En forma muy clara y a través de detalladas y contundentes evidencias, esta investigación nos entrega un completo panorama de los distintos avances y dificultades que se fueron suscitando en la aplicación del Plan de Estudios Humanista. Entre los primeros, cabe señalar la organización del sistema de liceos en todas las ciudades importantes del país (hacia 1879 ya funcionaban 27); la confección de los textos de enseñanza, que permitió que hacia 1860 cada una de las materias impartidas, al menos en el Instituto Nacional, contara con su respectivo texto, y el sostenido apoyo presupuestario que el Estado le otorgó al plan. Esta última afirmación es para el autor un aspecto altamente rescatable, pues a lo largo de nuestra historia se han visto muchos discursos que no obstante subrayar la importancia de la educación, en la práctica no han destinado los correspondientes recursos financieros.

Entre las diversas dificultades que afectaron el desarrollo del plan, además de los relacionados con la escasez de bibliotecas y laboratorios, encontramos los concernientes al profesorado. A ellos se les exigió enseñar todas las materias, lo que dificultó enormemente el reclutamiento de maestros idóneos. Este sistema fue modificado en 1863 para lograr una mayor especialización entre los profesores y para evitar que tuvieran que impartir materias tan distintas como latín y matemática. En cuanto al siempre complejo tema de las remuneraciones, según las fuentes citadas éstas alcanzaban para satisfacer las necesidades básicas y cualquier incremento que pudiera lograr un maestro en este plano dependía de los «otros trabajos», desarrollados privadamente.

La obra de Nicolás Cruz concluye con un equilibrado balance de la aplicación del plan, donde destaca que más allá de las dificultades de funcionamiento que éste exhibió, los principales cuestionamientos que llevaron a su paulatina reforma, durante la década de 1870, obedecieron a que el énfasis puesto en la enseñanza del latín chocó directamente con los ideales de modernización sustentados por la elite liberal chilena, que optó por privilegiar los idiomas modernos y la matemática.

En suma, uno de los aportes fundamentales y más novedosos de esta obra radica en las concluyentes evidencias que entrega acerca del carácter centralista de la propuesta educativa de la elite, que tanto en el momento de la elaboración del plan como durante su aplicación y posterior reforma, desoyó las voces de las provincias, que demandaban una educación más acorde a sus respectivas realidades locales.

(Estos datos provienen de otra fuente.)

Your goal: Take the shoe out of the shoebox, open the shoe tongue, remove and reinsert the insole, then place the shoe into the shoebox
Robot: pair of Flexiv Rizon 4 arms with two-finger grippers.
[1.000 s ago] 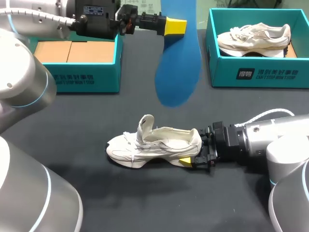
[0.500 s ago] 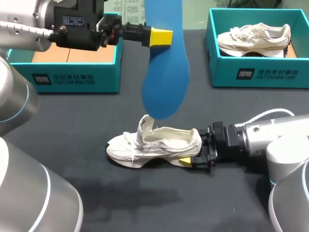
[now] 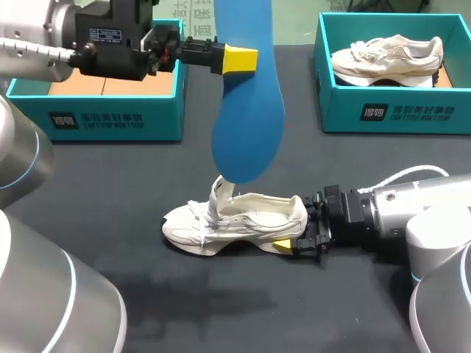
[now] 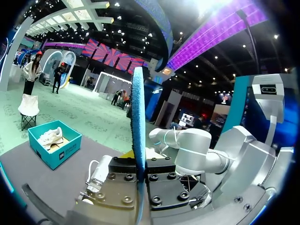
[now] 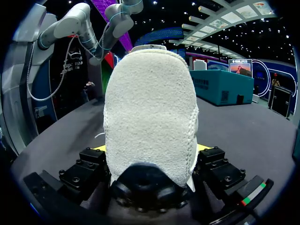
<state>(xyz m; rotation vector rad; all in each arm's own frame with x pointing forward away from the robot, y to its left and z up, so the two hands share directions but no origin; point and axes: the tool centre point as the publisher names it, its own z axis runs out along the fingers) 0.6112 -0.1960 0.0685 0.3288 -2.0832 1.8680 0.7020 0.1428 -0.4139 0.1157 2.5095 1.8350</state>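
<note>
Shoe [image 3: 235,220] sits on table [image 3: 110,243], toe to my left, heel clamped by right gripper [image 3: 300,229]. Insole [image 3: 249,110] hangs upright, long axis vertical, lower tip just above raised tongue [image 3: 221,190], pinched near top by left gripper [image 3: 243,59]. Shoe opening lies below, slightly heelward.

You've got a dark tabletop [image 3: 132,184] w/ a matte black surface. At its far right corner sits a spare teal shoebox [image 3: 412,112], lid off, white print on its front wall. Inside lies a beige sneaker [image 3: 386,59], toe twd the tabletop's middle, white laces up, dark patch at the heel end.
</note>
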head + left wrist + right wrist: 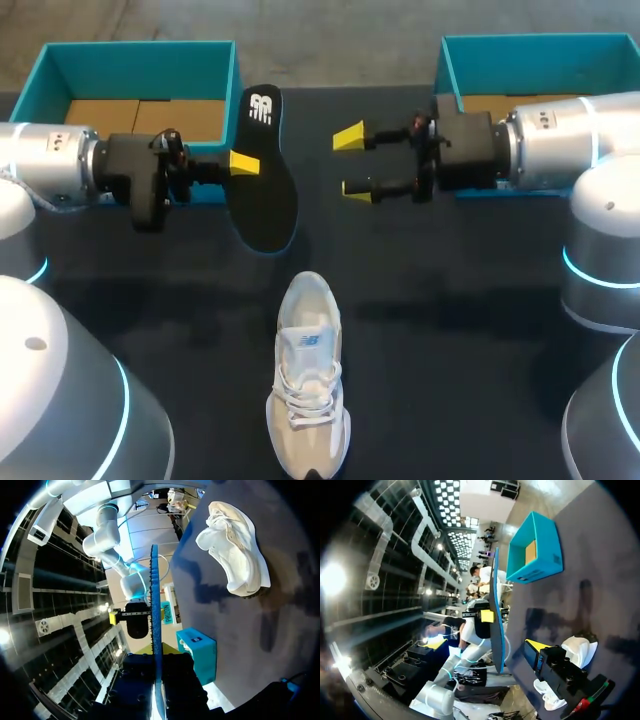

Este aspecto sirve no sólo para entender la historia educacional del siglo XIX, sino también para comprender algunos de los principales problemas que afectan a nuestro sistema educacional en la actualidad.

Patricio Bernedo
Facultades de Comunicaciones y de Historia, Geografía y Ciencia Política

Revista Universitaria, Nº 81, septiembre/noviembre, 2003.